Earlier this year, reports showed that Long Island is ranked fourth in the nation among major population centers for exposure to risks that climate change presents – both physical and economic. Long Island is at comparatively high risk of facing not only emergency climate events, but also rising temperatures.
"What can a person do in this situation?” said Yadira Vasquez, who organizes with UFCW Local 888. “A person who is working 60 hours a week in greenhouses feels like a sauna, because when it is 90 degrees outside, under that plastic, it is like 110 degrees, and they have no breaks. What can a person do against that?”
“I imagine that in those cases, those workers, yes, they are concerned about the earth, about the world, but also about themselves, about their health,” she added.
In the face of both long-term climate challenges and disasters, farmworkers on the North Fork shared in a community conversation with WSHU that their biggest problem is a lack of preparedness.
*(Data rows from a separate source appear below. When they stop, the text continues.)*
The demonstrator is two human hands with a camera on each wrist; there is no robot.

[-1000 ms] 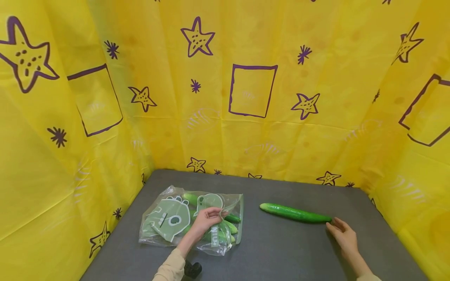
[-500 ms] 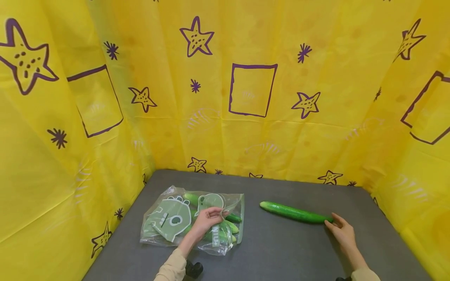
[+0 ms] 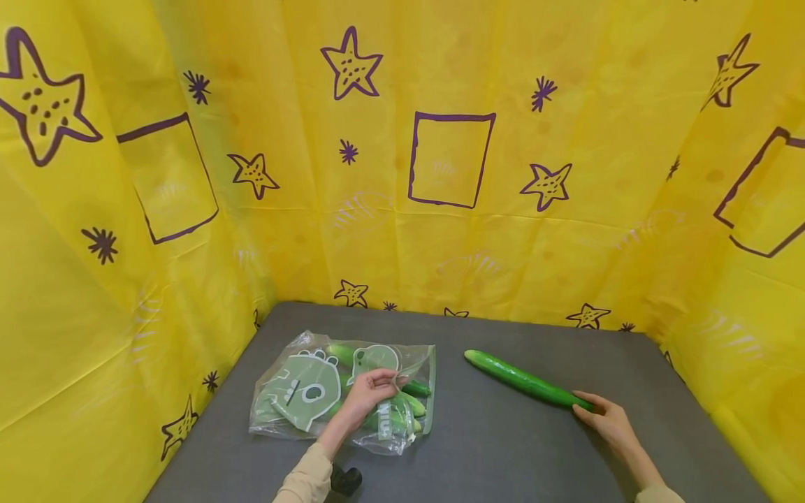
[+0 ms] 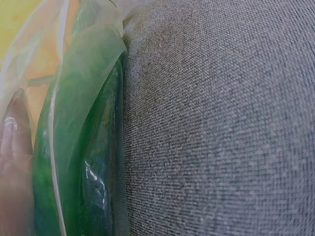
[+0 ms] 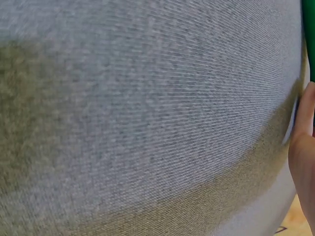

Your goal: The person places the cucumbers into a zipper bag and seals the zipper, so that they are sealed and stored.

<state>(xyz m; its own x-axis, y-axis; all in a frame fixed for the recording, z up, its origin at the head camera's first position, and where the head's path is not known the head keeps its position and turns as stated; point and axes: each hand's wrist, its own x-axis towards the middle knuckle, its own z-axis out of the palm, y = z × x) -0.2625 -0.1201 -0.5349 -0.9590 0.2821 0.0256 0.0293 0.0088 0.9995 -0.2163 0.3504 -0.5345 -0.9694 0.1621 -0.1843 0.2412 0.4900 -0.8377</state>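
Observation:
A clear plastic bag (image 3: 277, 419) with green cartoon prints lies on the left of the table, its open edge facing right. Inside it are several cucumbers (image 3: 409, 405). My left hand (image 3: 367, 395) pinches the bag's upper film near that edge; the left wrist view shows the film draped over green cucumbers (image 4: 74, 123) beside the fingers. To the right, a long green cucumber (image 3: 522, 378) slants across the table. My right hand (image 3: 605, 419) grips its near right end between thumb and fingers. In the right wrist view only part of that hand (image 5: 305, 147) shows, at the right edge.
The grey cloth-covered table (image 3: 490, 454) carries both the bag and the single cucumber. Yellow curtains (image 3: 453, 244) with purple stars and squares enclose its back and sides. A black object (image 3: 346, 480) shows by the left sleeve.
My right hand has moved slightly left and down, now gripping the cucumber's end. The cucumber has turned, its far tip higher and its held end lower. The left hand and bag stay put.

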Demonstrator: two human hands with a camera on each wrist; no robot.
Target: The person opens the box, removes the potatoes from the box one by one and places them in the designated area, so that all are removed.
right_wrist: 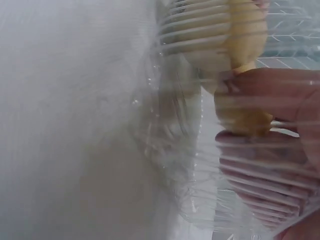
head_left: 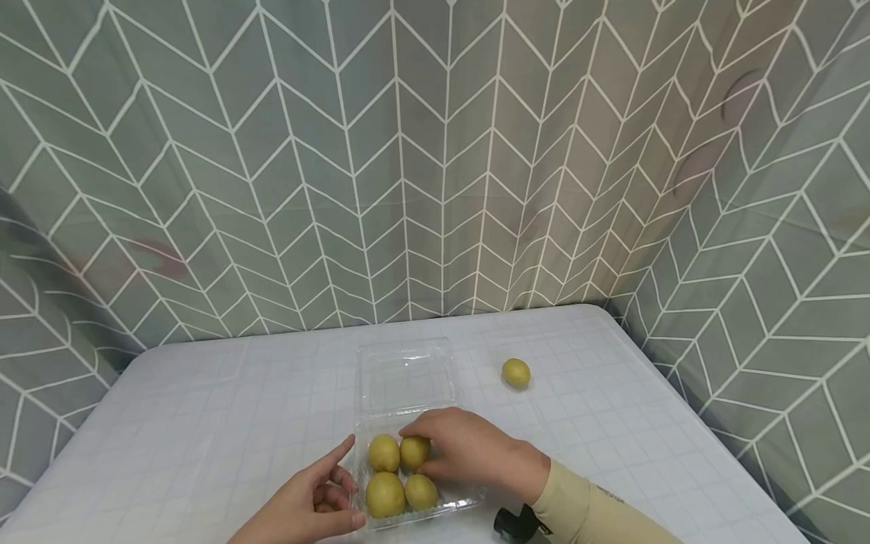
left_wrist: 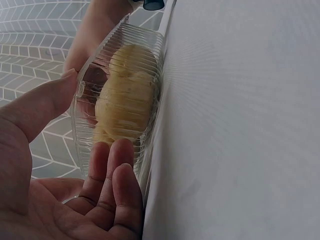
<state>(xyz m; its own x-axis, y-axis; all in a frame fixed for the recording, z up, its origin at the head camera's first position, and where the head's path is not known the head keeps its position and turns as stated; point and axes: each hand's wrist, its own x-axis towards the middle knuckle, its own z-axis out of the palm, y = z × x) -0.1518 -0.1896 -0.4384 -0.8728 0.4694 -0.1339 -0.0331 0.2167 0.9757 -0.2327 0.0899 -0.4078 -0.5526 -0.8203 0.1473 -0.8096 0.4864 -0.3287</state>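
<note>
A clear plastic clamshell box [head_left: 435,514] lies unfolded on the table, with several yellow lemons [head_left: 385,495] in its base. Reaching in from the right, my right hand [head_left: 469,447] pinches one lemon [head_left: 414,453] at the back right of the group; in the right wrist view, thumb and fingers sit on both sides of this lemon [right_wrist: 242,114], seen through the ribbed wall. My left hand [head_left: 306,499] is at the box's left side. In the left wrist view, its fingertips [left_wrist: 122,150] touch the ribbed wall, and one digit reaches up to the rim.
The box's lid [head_left: 406,375] lies folded back, away from me. One loose lemon [head_left: 516,373] sits on the white tablecloth [head_left: 238,408], to the right of the lid. Patterned grey curtains [head_left: 421,166] hang behind the table and at its sides.
</note>
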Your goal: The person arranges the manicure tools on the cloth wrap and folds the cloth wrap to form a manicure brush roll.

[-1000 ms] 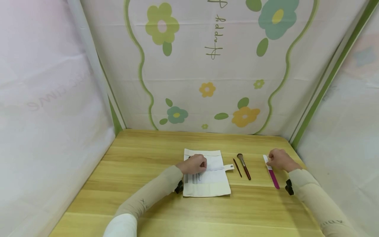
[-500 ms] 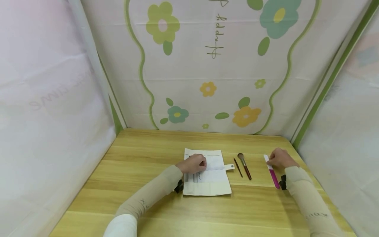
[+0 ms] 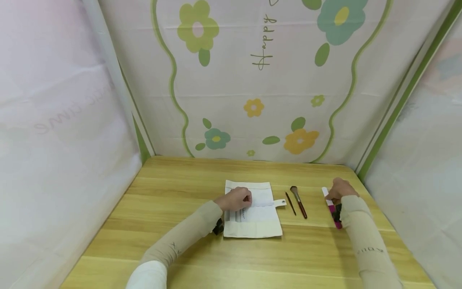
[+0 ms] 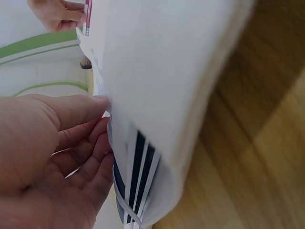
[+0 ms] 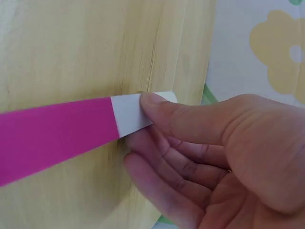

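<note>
A white fabric pouch (image 3: 260,229) lies spread out on the table, its snap tab (image 3: 280,203) pointing right. My left hand (image 3: 236,199) is over its left half with fingers curled; in the left wrist view thumb and fingertips pinch the pouch's layer beside a white piece with dark stripes (image 4: 139,167). At the right, my right hand (image 3: 340,188) pinches the white end of a flat magenta-and-white nail file (image 5: 57,133), thumb on top and fingers beneath. From the head view, the dark wrist camera covers part of the file.
Between pouch and file lie a makeup brush (image 3: 298,202) with a reddish-brown handle and a thin dark pencil-like stick (image 3: 290,203). The wooden table (image 3: 180,188) is bounded by a flower-printed cloth wall (image 3: 231,92) at the back and cloth on both sides.
My right forearm has swung to the left, and the wrist camera now overlaps the nail file in the head view. The left hand stays in place on the pouch.
</note>
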Demonstrator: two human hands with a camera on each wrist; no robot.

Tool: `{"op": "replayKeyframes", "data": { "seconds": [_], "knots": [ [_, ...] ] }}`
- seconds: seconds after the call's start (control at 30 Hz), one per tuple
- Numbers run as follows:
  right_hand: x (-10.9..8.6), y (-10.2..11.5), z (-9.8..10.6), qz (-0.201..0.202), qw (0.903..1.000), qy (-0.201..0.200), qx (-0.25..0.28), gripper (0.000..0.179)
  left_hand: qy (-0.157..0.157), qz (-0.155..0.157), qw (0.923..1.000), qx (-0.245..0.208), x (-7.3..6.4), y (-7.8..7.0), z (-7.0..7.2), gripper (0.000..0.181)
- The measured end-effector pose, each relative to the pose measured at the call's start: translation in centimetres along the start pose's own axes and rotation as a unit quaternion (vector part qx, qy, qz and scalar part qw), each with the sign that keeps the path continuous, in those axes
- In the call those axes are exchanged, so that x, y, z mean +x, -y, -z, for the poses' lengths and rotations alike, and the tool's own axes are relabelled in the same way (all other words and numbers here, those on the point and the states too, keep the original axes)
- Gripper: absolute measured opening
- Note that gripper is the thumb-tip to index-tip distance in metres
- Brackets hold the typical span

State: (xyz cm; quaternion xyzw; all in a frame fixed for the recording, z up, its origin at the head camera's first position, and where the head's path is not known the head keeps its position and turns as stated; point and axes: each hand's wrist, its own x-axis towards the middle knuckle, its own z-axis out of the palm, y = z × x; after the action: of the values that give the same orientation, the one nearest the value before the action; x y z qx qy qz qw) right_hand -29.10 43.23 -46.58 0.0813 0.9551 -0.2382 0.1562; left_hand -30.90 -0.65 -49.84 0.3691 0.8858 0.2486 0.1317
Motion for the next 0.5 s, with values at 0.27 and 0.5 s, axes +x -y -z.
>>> {"op": "replayKeyframes", "data": {
  "seconds": [0.27, 0.5],
  "knots": [
    [-0.20, -1.01, 0.78, 0.010, 0.9996, -0.016, 0.021, 0.028, 0.005, 0.008, 1.0000, -0.003, 0.14, 0.06, -0.03, 0.016],
    [-0.13, -0.20, 0.82, 0.053, 0.9976, -0.017, 0.041, 0.041, 0.004, 0.014, 0.9999, 0.001, 0.28, 0.42, -0.16, 0.016]
  ]
}}
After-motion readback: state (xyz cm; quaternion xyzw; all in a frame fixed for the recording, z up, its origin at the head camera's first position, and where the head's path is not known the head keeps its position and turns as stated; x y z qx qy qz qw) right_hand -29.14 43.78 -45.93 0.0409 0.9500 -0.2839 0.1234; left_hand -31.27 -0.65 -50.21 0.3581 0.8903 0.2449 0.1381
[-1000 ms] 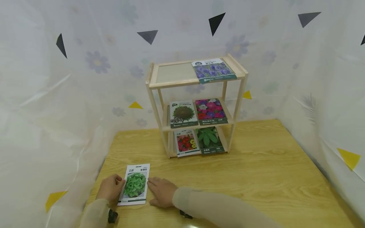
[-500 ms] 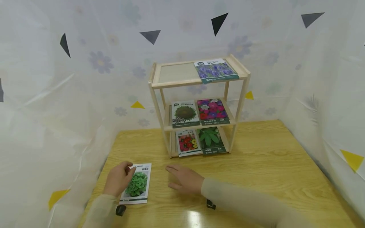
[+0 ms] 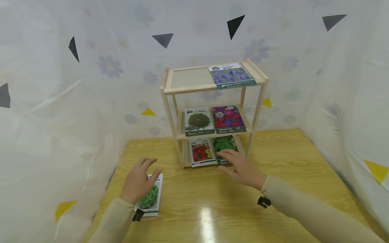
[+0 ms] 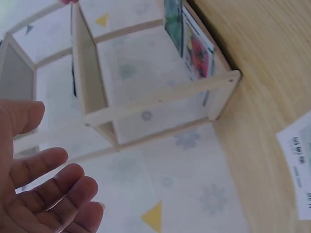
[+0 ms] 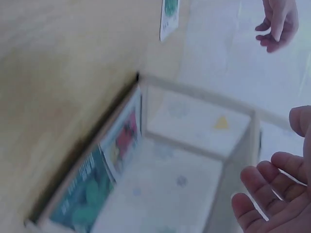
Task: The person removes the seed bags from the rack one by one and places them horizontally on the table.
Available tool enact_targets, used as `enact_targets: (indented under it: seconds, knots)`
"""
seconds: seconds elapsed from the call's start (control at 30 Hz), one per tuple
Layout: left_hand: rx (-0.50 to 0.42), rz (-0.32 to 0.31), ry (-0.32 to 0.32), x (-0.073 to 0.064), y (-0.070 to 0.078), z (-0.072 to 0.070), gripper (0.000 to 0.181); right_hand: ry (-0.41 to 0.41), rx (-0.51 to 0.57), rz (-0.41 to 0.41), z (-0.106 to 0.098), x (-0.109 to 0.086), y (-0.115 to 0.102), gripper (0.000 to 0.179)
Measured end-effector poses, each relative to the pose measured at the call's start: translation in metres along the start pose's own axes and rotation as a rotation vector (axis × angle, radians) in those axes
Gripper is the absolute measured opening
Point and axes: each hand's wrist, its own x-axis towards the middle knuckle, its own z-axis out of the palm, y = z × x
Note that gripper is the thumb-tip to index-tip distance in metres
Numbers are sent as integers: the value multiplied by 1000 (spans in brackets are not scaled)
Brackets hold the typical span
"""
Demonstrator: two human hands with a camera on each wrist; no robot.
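Observation:
My left hand point(image 3: 138, 180) hovers over a seed packet point(image 3: 153, 199) with a green leafy plant on it, which lies on the table and is partly covered by the hand. Its fingers are loosely bent around nothing. My right hand point(image 3: 241, 168), also holding nothing, is raised before the lower right of a small wooden shelf point(image 3: 182, 88). It overlaps a green-leaf packet point(image 3: 224, 143) on the bottom tier. Beside that packet lies one with red and yellow flowers point(image 3: 202, 153). Both hands show relaxed, parted fingers in the wrist views.
On the middle tier lie a sunflower packet point(image 3: 199, 120) and a pink-and-purple flower packet point(image 3: 228, 118). A lavender packet point(image 3: 232, 75) covers the right of the top tier. White patterned sheeting point(image 3: 130, 81) surrounds the wood-grain table point(image 3: 285, 162) behind and at the sides.
Both hands have come away from the leafy packet on the table. The right hand has moved right and up toward the shelf, the left up over the packet.

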Motion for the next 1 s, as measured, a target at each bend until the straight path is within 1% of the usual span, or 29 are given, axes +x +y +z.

Participants emphasized that many people within their community not only lack direction in knowing what to do during short-term climate disasters, but also aren’t aware of the resources available to maintain and improve their health in the long-term.
Palmquist, with vineyard workers union RWDSU Local 338, took part in the community conversation.
“We’re a part of nature,” she said. “And that’s not saying we should go with the flow and take whatever our job gives us and do nothing about it. But [rather], not only does nature deserve more respect, we deserve more respect.”
But preparedness, especially for communities like seasonal and migrant farmworker communities, can be a complicated task.